Setelah UU Pemilu Ditandatangani Presiden, Yusril Akan Lakukan Perlawanan ke MK

Perlawanan terhadap Presidential Threshold ke MK ini, ujar Yusril, adalah jalan konstitusional terakhir yang dapat ditempuh. Tidak ada jalan lain lagi di luar hukum dan konstitusi yang dapat dilakukan setelah fraksi-fraksi yang menentang Presidential Threshold kalah suara di DPR.

Prof Dr Yusril Ihza Mahendra, SH, M.Sc

SALAM-ONLINE: Pakar Hukum Tata Negara, Prof Yusril Ihza Mahendra menanggapi beberapa pertanyaan wartawan tentang kapan dan apa saja yang diuji materikan ke Mahkamah Konstitusi (MK) paska DPR memutuskan menerima RUU Penyelenggaraan Pemilu Kamis (20/7) malam dan Jumat (21/7) dini hari lalu.

“Saya katakan, saya secepatnya akan lakukan uji materil ke MK. Namun saya harus menunggu disahkannya UU tersebut, dalam arti ditandatangani presiden, dinomori dan dimuat dalam lembaran negara,” kata Yusril dalam keterangan tertulisnya, Ahad (23/7).

Menurut Ketua Umum Partai Bulan Bintang (PBB) ini, tanpa selesainya proses itu, pendaftaran pengujian UU belum bisa dilakukan. Kalau pengesahan RUU ini selesai pekan depan, maka pekan depan itu juga pendaftaran permohonannya ke MK akan dilakukan.

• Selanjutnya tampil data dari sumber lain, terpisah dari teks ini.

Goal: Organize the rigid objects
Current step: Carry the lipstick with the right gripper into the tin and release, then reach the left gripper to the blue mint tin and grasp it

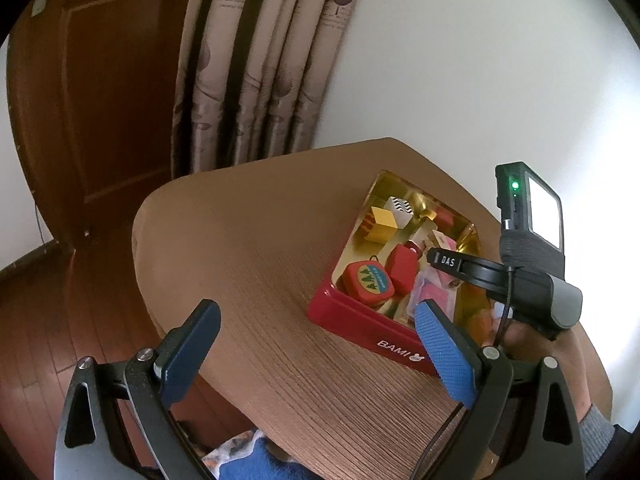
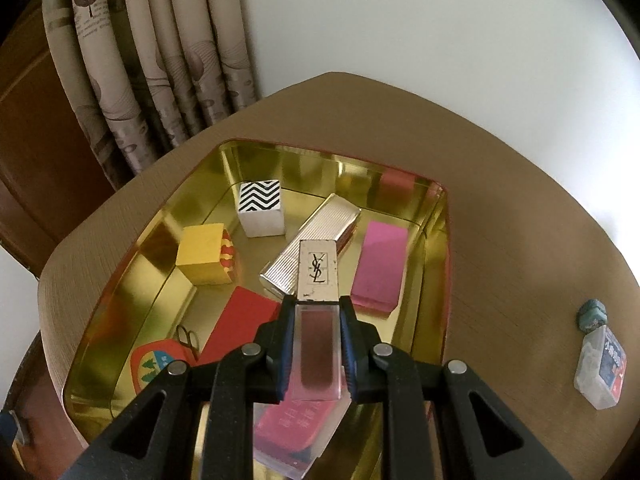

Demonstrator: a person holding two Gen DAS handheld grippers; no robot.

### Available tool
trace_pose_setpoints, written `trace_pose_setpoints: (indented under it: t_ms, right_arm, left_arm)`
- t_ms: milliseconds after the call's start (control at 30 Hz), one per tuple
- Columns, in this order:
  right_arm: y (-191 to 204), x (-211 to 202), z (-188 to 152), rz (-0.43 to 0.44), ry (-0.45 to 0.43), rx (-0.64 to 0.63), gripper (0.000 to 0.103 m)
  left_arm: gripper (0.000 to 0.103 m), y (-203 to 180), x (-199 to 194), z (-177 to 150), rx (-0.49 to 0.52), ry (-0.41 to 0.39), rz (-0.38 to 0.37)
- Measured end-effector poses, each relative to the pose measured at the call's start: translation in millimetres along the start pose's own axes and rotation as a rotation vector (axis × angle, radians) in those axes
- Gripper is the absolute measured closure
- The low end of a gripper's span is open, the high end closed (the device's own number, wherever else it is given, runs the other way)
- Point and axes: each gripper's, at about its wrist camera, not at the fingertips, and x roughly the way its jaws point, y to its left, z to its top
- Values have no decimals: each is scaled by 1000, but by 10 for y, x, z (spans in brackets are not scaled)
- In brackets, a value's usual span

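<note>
My right gripper (image 2: 316,312) is shut on a YSL lip-gloss tube (image 2: 317,276) with a gold cap and clear body, held over the red tin with a gold inside (image 2: 438,248). In the tin lie a zigzag cube (image 2: 262,208), a yellow block (image 2: 202,256), a red block (image 2: 236,324), a ribbed gold lipstick case (image 2: 320,220), a pink block (image 2: 380,264) and a round red tape measure (image 2: 154,364). My left gripper (image 1: 316,332) is open and empty above the table, left of the tin (image 1: 360,320). The right gripper (image 1: 460,266) shows over the tin in the left wrist view.
The round wooden table (image 2: 520,240) holds a small clear plastic box with a blue label (image 2: 600,368) and a teal lump (image 2: 592,314) at the right. A curtain (image 1: 260,60), a brown door (image 1: 100,100) and a white wall stand behind.
</note>
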Motion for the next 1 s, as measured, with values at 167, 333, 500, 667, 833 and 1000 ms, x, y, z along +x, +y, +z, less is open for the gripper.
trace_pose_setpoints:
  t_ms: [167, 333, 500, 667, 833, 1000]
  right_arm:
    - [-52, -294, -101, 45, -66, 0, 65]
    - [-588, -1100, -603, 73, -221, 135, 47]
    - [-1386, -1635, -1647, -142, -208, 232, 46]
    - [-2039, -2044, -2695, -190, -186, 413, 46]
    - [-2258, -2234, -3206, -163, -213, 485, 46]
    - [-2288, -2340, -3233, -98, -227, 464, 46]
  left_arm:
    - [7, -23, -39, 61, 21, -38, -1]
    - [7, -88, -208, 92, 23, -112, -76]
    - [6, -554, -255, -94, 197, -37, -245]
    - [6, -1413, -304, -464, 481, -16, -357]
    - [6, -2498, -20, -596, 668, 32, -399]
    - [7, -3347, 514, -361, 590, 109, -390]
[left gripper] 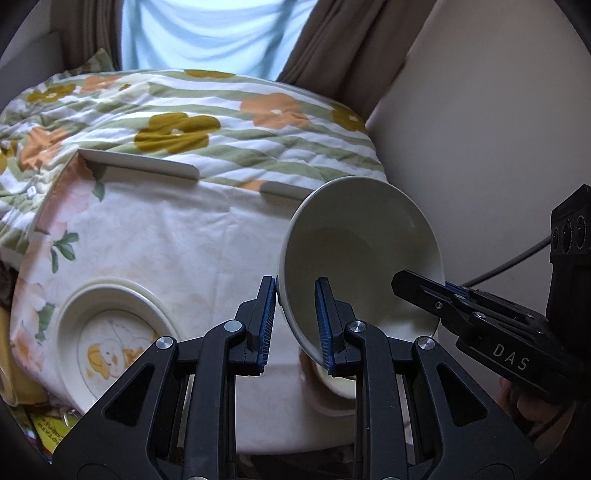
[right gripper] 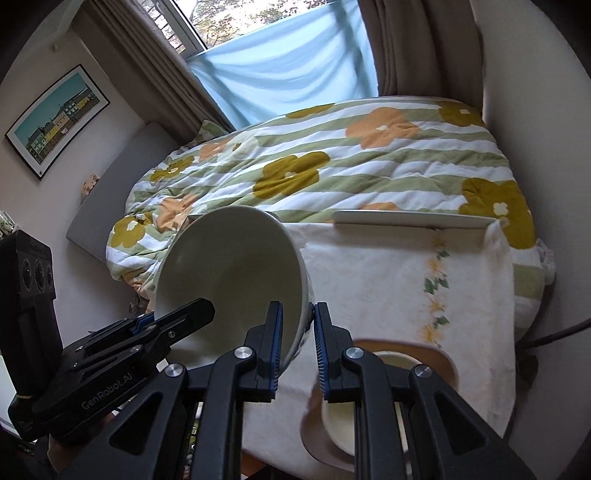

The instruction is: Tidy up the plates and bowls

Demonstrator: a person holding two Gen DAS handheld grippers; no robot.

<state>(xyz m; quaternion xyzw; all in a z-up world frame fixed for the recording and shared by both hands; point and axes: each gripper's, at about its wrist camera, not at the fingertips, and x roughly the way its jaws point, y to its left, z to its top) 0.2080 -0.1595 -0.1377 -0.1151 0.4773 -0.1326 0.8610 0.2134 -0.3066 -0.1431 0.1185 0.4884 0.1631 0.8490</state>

“Saya akan fokus menguji pasal-pasal tentang Presidential Threshold, yang akan saya lakukan atas nama saya sendiri sebagai pemohon. Insya Allah saya mempunyai legal standing untuk mengajukan permohonan pengujian undang-undang, karena partai saya, PBB, telah memutuskan untuk mendukung saya maju ke pencalonan presiden tahun  2019 nanti,” ujar mantan Menkumham ini.

Masalah ini nantinya, kata Yusril, akan terhambat dengan adanya ketentuan Presidential Threshold 20-25 persen. Hambatan ini kekungkinan besar akan dihadapi oleh semua bakal calon lain seperti Prabowo Subianto yang akan dicalonkan Gerindra atau Agus Harimurti Yudhoyono yang potensial dicalonkan oleh Partai Demokrat.

“Proses pencalonan oleh PBB itu akan terhambat dengan adanya ketentuan Presidential Threshold 20-25 persen. Hambatan ini, bukan saja terhadap saya pribadi,” ungkapnya.

Ia menilai, Presidential Threshold 20-25 persen seperti itu, nampaknya didesain untuk hanya memunculkan calon tunggal, Joko Widodo. Jokowi diperkirakan akan didukung oleh PDIP, Golkar, PPP, Nasdem, Hanura dan PAN.

Sementara dukungan terhadap Prabowo Subianto yang didukung oleh Gerindra dan PKS kemungkinan besar tidak akan mencapai angka 20 persen. Begitu pula Partai Demokrat, sendirian, juga akan sulit mendapatkan threshold 20 persen.

Baca Juga

“PBB tentu akan lebih sulit lagi dibanding partai-partai yang lain,” ujar mantan Mensesneg ini.

Menurutnya, angka 20 persen mungkin dapat dicapai apabila Demokrat, Gerindra dan PKS bergabung. Namun dari pengalaman selama ini hampir mustahil SBY  akan bergabung dengan Gerindra mendukung Prabowo Subianto.

Jadi, menurut Yusril, Presidential Threshold 20 persen memang harus dilawan untuk menghindari munculnya calon tunggal, Joko Widodo.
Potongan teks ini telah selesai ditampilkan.